Use this runbook immediately after a Testkube Enterprise upgrade.

This runbook is intended for on-premises installations where your team performs the upgrade.

For SaaS Control Plane users, Control Plane upgrades are managed by the Testkube Engineering team. In that model, customer validation should focus on agent upgrades and agent connectivity/execution health.

This checklist uses common operational tools such as kubectl, helm, curl, and log inspection from the Kubernetes workloads. Depending on how your platform is managed, you may use other tooling to verify the same checks, such as Argo CD, Flux, Rancher, Lens, or your cloud provider's Kubernetes console.

To run this checklist, operators typically need permission to view workloads, logs, jobs, events, ingress resources, and Helm release state in the target namespace. In practical terms, this usually means read access to Pods, Deployments, StatefulSets, Jobs, Secrets metadata, Events, and Ingresses, plus access to the release management tool used in your environment.

If your installation is managed through GitOps, use your delivery tool as the source of truth for sync status and deployed revision, and then use Kubernetes logs, events, and runtime health checks to confirm that the upgraded release is actually healthy.

Scope

  • Installation model: On-premises Testkube Enterprise
  • Namespace: testkube-enterprise (default)
  • Components: API, UI, Worker Service, Dex, NATS, S3-compatible object storage (MinIO by default), DB
  • Goal: validate platform health, execution path, and integrations before sign-off

SaaS Control Plane Users

If you use Testkube SaaS Control Plane, use this reduced checklist after your agent upgrade:

  • Agent pods are Running/Ready in each connected cluster
  • Agents reconnect and show healthy in the Control Plane
  • One smoke execution runs successfully through the upgraded agent
  • Artifacts/results are visible in the Control Plane UI
  • No auth/TLS/network errors in agent logs

Operator Inputs

Set these once at the top of your terminal session:

export NS="testkube-enterprise"
export RELEASE="testkube-enterprise" # adjust if your Helm release name differs

0) Upgrade Sanity

  • Confirm target chart/release is deployed
  • Confirm no failed upgrade hook jobs
  • Confirm all core pods are Running/Ready
helm list -n "$NS"
helm status "$RELEASE" -n "$NS"
kubectl get jobs -n "$NS"
kubectl get pods -n "$NS" -o wide

1) Core Workload Health

  • API deployment available
  • UI deployment available
  • Worker deployment available
  • Dex deployment available (if enabled)
  • NATS statefulset/deployment healthy
  • S3-compatible object storage healthy (MinIO if using default in-cluster storage)
kubectl get deploy -n "$NS"
kubectl get sts -n "$NS"
kubectl get po -n "$NS" --sort-by=.metadata.creationTimestamp

2) Migration and Database Verification

  • DB migrations completed successfully (if enabled)
  • API logs show clean startup and DB connectivity
  • No repeated migration retries or schema errors
kubectl get jobs -n "$NS" | grep -i migration || true
kubectl logs -n "$NS" deploy/testkube-enterprise-api --tail=300
kubectl describe deploy testkube-enterprise-api -n "$NS"

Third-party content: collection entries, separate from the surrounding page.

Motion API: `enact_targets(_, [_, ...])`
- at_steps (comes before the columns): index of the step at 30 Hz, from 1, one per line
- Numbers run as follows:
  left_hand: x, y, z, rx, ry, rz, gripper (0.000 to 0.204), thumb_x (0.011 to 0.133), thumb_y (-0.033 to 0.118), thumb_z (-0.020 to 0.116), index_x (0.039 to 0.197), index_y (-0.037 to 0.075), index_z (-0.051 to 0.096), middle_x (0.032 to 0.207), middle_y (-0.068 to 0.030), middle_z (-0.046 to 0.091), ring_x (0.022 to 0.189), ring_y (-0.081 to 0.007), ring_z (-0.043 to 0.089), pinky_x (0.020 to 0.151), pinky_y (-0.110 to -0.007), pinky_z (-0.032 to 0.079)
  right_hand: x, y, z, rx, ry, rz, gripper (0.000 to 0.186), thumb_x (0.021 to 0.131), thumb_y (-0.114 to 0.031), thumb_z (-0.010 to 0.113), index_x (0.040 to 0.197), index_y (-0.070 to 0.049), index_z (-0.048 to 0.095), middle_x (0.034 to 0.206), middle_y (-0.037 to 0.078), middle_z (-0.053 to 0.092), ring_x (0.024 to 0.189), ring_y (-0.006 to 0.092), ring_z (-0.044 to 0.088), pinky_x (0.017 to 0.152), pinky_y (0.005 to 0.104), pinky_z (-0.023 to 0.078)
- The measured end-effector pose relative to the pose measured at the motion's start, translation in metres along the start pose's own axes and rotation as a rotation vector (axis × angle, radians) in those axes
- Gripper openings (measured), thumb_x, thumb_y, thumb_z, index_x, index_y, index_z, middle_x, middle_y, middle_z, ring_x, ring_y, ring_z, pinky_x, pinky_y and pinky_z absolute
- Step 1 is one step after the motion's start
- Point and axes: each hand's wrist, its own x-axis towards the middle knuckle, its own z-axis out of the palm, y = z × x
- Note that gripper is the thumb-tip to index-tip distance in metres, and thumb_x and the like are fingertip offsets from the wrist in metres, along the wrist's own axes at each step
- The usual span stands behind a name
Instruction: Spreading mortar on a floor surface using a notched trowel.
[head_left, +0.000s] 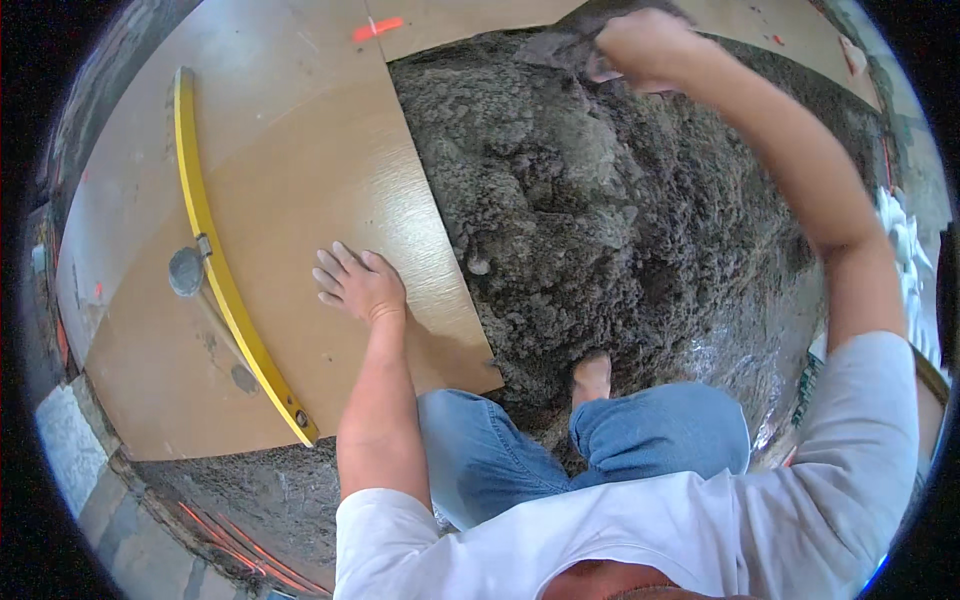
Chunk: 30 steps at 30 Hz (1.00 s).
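My left hand rests with fingers spread on a large glossy tan tile. Over the far part of a rough grey mortar bed, my right hand is closed around what looks like a trowel. Its dark, flat blade is smeared by motion, and the fingers hide its handle. Left of my left hand, a yellow spirit level lies lengthwise on the tile. A mallet with a round grey head lies beside it, the handle passing close along the level.
My bare foot is at the near edge of the mortar. More tan tile borders the mortar at the far side, with an orange-red mark at the joint. Orange-red lines run at lower left. White crumpled material lies at the right.
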Motion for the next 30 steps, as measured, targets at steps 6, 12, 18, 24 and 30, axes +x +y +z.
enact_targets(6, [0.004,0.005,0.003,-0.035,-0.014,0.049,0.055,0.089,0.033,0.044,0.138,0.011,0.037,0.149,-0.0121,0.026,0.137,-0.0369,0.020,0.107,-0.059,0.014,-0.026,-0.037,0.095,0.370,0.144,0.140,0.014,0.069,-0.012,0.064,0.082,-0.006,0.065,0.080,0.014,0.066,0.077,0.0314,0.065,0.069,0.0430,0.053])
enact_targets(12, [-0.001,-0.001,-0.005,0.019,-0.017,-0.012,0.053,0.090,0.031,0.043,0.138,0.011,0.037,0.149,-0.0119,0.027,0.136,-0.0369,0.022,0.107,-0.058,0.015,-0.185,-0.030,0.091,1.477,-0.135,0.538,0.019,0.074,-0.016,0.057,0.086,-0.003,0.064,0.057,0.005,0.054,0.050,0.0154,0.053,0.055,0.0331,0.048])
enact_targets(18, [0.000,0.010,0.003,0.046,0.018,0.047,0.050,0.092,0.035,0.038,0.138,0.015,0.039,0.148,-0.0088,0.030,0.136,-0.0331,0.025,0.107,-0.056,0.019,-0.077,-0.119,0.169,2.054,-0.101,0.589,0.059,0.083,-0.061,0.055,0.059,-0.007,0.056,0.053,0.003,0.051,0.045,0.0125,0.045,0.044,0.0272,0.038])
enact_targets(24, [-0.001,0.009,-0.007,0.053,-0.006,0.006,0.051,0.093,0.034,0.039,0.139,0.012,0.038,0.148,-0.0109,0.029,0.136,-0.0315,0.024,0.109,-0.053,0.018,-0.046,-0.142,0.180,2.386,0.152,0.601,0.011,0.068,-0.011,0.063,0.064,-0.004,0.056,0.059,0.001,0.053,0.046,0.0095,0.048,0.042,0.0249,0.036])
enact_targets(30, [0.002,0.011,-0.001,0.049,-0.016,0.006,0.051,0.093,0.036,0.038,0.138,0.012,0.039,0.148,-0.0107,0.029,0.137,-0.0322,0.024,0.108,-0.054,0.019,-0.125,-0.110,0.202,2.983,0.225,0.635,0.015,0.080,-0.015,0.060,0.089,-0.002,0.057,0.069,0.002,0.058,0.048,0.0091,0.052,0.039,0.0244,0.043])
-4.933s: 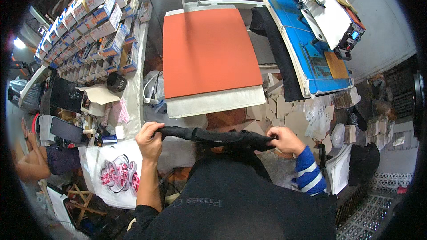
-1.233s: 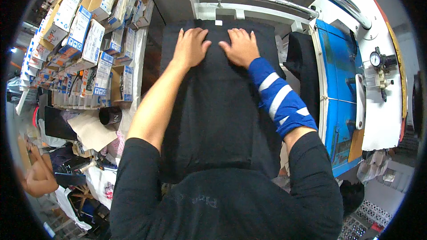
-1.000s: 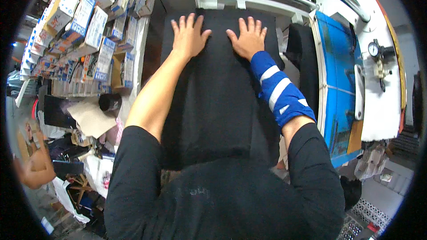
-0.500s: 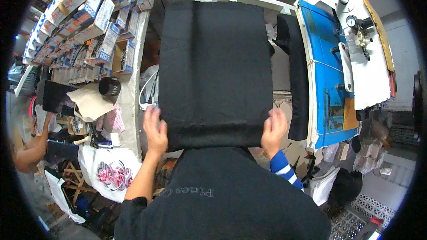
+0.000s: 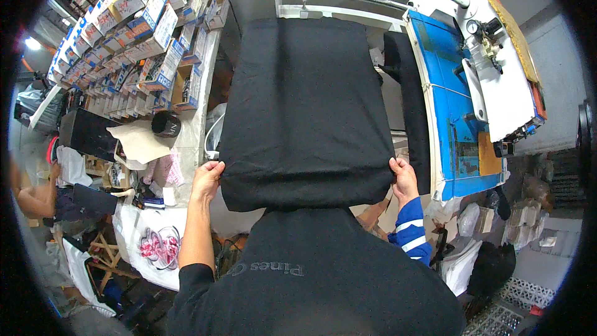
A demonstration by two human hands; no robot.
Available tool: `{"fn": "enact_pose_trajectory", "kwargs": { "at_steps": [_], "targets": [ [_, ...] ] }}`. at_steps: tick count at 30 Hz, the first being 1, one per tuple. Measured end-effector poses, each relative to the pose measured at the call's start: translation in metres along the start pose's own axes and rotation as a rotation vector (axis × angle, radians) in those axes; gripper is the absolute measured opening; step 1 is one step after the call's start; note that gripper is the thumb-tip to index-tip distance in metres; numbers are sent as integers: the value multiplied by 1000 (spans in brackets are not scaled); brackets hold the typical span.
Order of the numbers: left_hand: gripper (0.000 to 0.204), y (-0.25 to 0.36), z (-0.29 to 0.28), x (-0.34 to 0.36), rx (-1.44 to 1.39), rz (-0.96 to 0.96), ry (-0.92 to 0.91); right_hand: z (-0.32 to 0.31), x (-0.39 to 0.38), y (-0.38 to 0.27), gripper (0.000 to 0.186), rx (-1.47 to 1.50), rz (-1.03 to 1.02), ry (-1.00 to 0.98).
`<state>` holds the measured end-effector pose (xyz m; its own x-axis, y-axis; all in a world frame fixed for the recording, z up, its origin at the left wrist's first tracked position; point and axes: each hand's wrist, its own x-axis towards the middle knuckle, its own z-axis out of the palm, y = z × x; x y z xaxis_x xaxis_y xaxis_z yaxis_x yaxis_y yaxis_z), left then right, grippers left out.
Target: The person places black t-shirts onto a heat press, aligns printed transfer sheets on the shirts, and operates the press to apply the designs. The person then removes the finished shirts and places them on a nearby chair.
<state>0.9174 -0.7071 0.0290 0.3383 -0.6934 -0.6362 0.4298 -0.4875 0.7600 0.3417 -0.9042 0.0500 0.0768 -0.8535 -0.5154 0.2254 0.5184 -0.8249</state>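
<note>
A large piece of black fabric (image 5: 305, 106) lies spread in front of me, its near edge hanging over toward my body. My left hand (image 5: 208, 178) pinches the fabric's left edge near its front corner. On the opposite side my right hand (image 5: 404, 177) pinches the right edge at about the same height. Between the two hands the cloth shows slight creases. What supports the fabric is hidden beneath it.
A blue machine platen (image 5: 444, 87) with a pressure gauge (image 5: 473, 27) stands at right, beside a strip of black cloth (image 5: 415, 118). Cardboard boxes (image 5: 149, 43) fill shelves at left above a table holding a dark cup (image 5: 166, 124). Another person's arm (image 5: 37, 202) shows at far left.
Both hands have gone from open beside the fabric to pinching its side edges. The near part of the fabric has spread wider, and the whole view has shifted slightly.
</note>
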Motion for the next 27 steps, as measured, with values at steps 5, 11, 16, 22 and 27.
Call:
{"fn": "enact_pose_trajectory", "kwargs": {
  "at_steps": [5,11,16,22,27],
  "targets": [
    [23,1,6,-10,-158,48,-110,11,-5,7,14,80,4,-2],
    [24,-3,8,-12,-108,21,-99,2,-2,15,16,-84,-47,63],
    [23,-11,1,-9,-254,-20,-164,9,-2,13,18,-90,1,58],
    [24,-22,11,-18,-283,26,-91,8,-5,31,20,-270,-216,233],
    [26,-29,30,-19,-303,183,-55,-12,7,53,32,-260,-201,124]
  ]
}}
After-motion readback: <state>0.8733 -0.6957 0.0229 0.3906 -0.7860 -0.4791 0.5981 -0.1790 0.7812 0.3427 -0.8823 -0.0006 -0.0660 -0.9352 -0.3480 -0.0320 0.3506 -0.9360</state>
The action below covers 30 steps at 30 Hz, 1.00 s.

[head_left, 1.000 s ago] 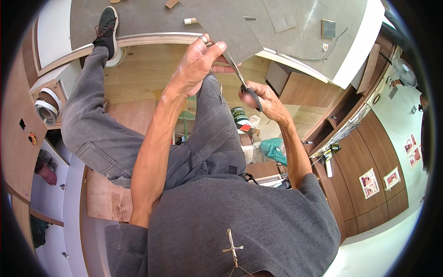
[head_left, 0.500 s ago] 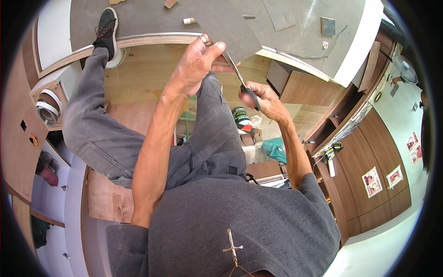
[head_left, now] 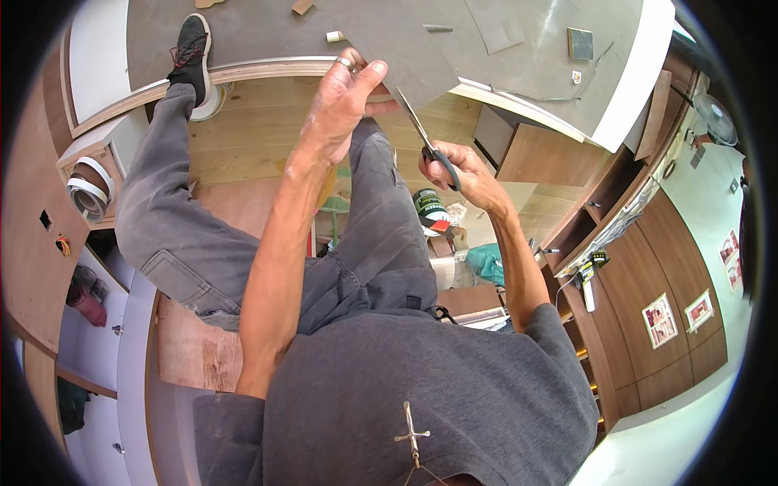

3) License and Enterprise Mode

  • Enterprise license loaded (online or offline secret)
  • No license-related errors in API logs
  • Enterprise-only features visible in UI/API
kubectl get secret -n "$NS" | grep -i license || true
kubectl logs -n "$NS" deploy/testkube-enterprise-api --tail=300 | grep -Ei "license|enterprise|error" || true

4) Auth and Login (Dex/SSO)

  • Admin login works
  • SSO flow works (if configured)
  • Token refresh works (no forced relogin loops)
kubectl logs -n "$NS" deploy/testkube-enterprise-dex --tail=200 2>/dev/null || true
kubectl logs -n "$NS" deploy/testkube-enterprise-api --tail=300 | grep -Ei "oidc|dex|auth|token|error" || true

5) Storage and Artifacts

  • S3-compatible storage is reachable (MinIO is the default chart option)
  • Worker can reach object storage
  • Upload/download artifacts from a real run works
  • No credential/provider errors in worker logs
kubectl logs -n "$NS" deploy/testkube-worker-service --tail=300
kubectl logs -n "$NS" deploy/testkube-worker-service --tail=300 | grep -Ei "minio|s3|credential|bucket|error" || true

6) Messaging and Execution Path

  • NATS connectivity is stable (no reconnect storms)
  • Smoke workflow executes end-to-end
  • Results and artifacts are visible in UI/API
kubectl logs -n "$NS" deploy/testkube-enterprise-api --tail=300 | grep -Ei "nats|queue|publish|subscribe|error" || true
kubectl logs -n "$NS" deploy/testkube-worker-service --tail=300 | grep -Ei "nats|queue|workflow|execution|error" || true

7) Functional Validation for TestWorkflow Orchestration

Use at least one representative TestWorkflow that reflects your real setup. Prefer a workflow that exercises orchestration behavior such as sequential steps, dependencies, parallel stages, artifacts, and external integrations.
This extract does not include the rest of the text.